Keywords

1 Introduction

The Internet of Things and Industry 4.0 in the mining industry have become a fact. The great step in underground industrial advancement which completed automatization in the field is the convergence of industrial systems with the power of advanced computing, analytics, low-cost sensing and new levels of connectivity. Smart sensor technologies and advanced technics of analysis play an important role in mining process monitoring and improvement [11].

Automation has enabled access to very detailed data characterizing the operation of machines and devices (stored in monitoring systems). Longwall automation and monitoring systems allows a closer look at the ongoing processes underground. A vast amount of data is generated that should be used and handled more efficiently in a modern mining operation [4]. Nowadays, the analytics of collected data is mainly based on data-oriented techniques: BI techniques for operational report creation as well as on more advanced analytic data mining and machine learning techniques for predictive maintenance purposes [8]. Thus, for acquiring new knowledge about ongoing processes underground, we proposed process-oriented analysis of the gathered data [2].

In the paper we present example data from a low-level machinery monitoring system used in underground mine, which can be used for the modelling and analysis of the mining process carried out in a longwall face.

Our work aims proposal of original extension of data analysis from low-level longwall machinery monitoring system with process mining techniques and according to the authors’ best knowledge, it is the first attempt of process mining usage in the mining domain [6].

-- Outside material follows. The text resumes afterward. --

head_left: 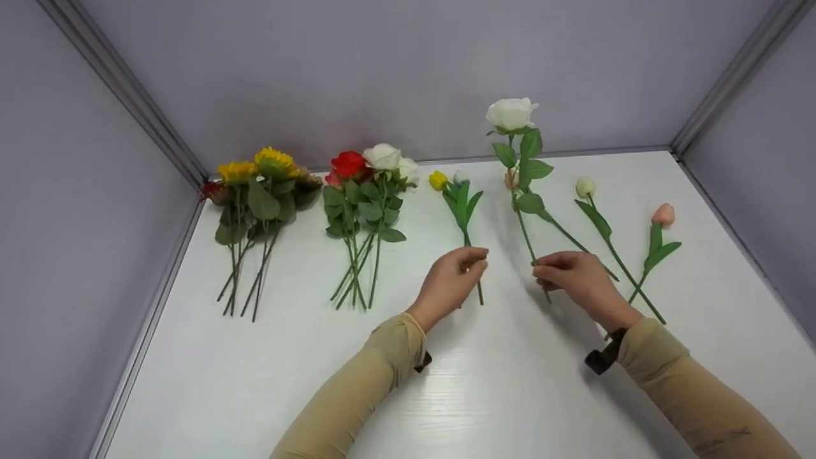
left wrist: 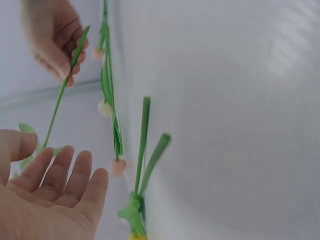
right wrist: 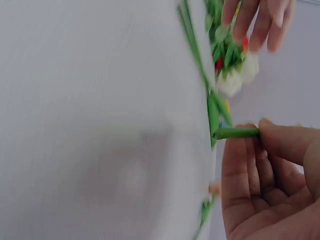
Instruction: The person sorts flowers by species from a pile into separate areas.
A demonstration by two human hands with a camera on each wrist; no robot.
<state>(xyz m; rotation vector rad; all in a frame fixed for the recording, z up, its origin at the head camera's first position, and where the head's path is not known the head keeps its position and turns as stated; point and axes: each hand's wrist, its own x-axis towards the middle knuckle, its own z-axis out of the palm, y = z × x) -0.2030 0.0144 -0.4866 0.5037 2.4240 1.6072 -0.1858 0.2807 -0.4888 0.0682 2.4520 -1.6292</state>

The basic challenge raising from the proposed analysis extension is the creation of a suitable event log for process mining purposes containing [1]: timestamp of activity, activity name and case id. This is not a trivial task since case id and activities (process stages) are not given directly in the raw data from the low-level longwall machinery monitoring system. Moreover, there is no procedure to identify case id in the raw data from the longwall monitoring system, since no one has applied process mining in the mining domain.

To address the mentioned challenges we prepared two procedures for data processing:

  1. 1.

    For activities’ name definition we proposed the mixture of supervised and unsupervised data mining techniques as well as domain knowledge, presented in more detail in [2]. That proposal contains among others: data cleaning, clustering and classification for labelling the process stages in the raw data.

  2. 2.

    For case id identification, we propose the heuristic approach presented in this paper. Our solution is an example of how we can handle with raw data related to the cyclic process in a specific production domain without clear marking of the start and the beginning of the case.

Our both procedures are written in R, mainly using libraries: dplyr , arules , cluster , forecast , CHAID and rpart .

The paper is structured as follows: Sect. 2 includes mining process description. In Sect. 3 identification of case id in raw data is presented. An example of created event log is described in Sect. 4. Conclusions are presented in Sect. 5.

2 Process Description

The mining process can be defined as a collection of mining, logistics and transport operations. One of the most complex and difficult examples of its realisation is underground mining characterized by changeable geological and mining conditions as well as natural hazards not occurring on the surface. Very interesting is the nature of the mining process in the longwall system that is performed by machines and devices moving in a workspace and also in relation to each other.

Main longwall equipment includes (Fig. 1): a shearer (A), an armoured longwall conveyor (B) and mechanized supports (C).

Fig. 1.
figure 1

Longwall machinery (https://famur.com/upload/2016/09/FAMUR_01-1.jpg)

Each of the mentioned machines realises its own operation process, consequently the mining process in a longwall face can be seen as collection of machinery processes. The mining process includes even up to a hundred processes (depending on the dimensions of a mining excavation and number of mechanized supports).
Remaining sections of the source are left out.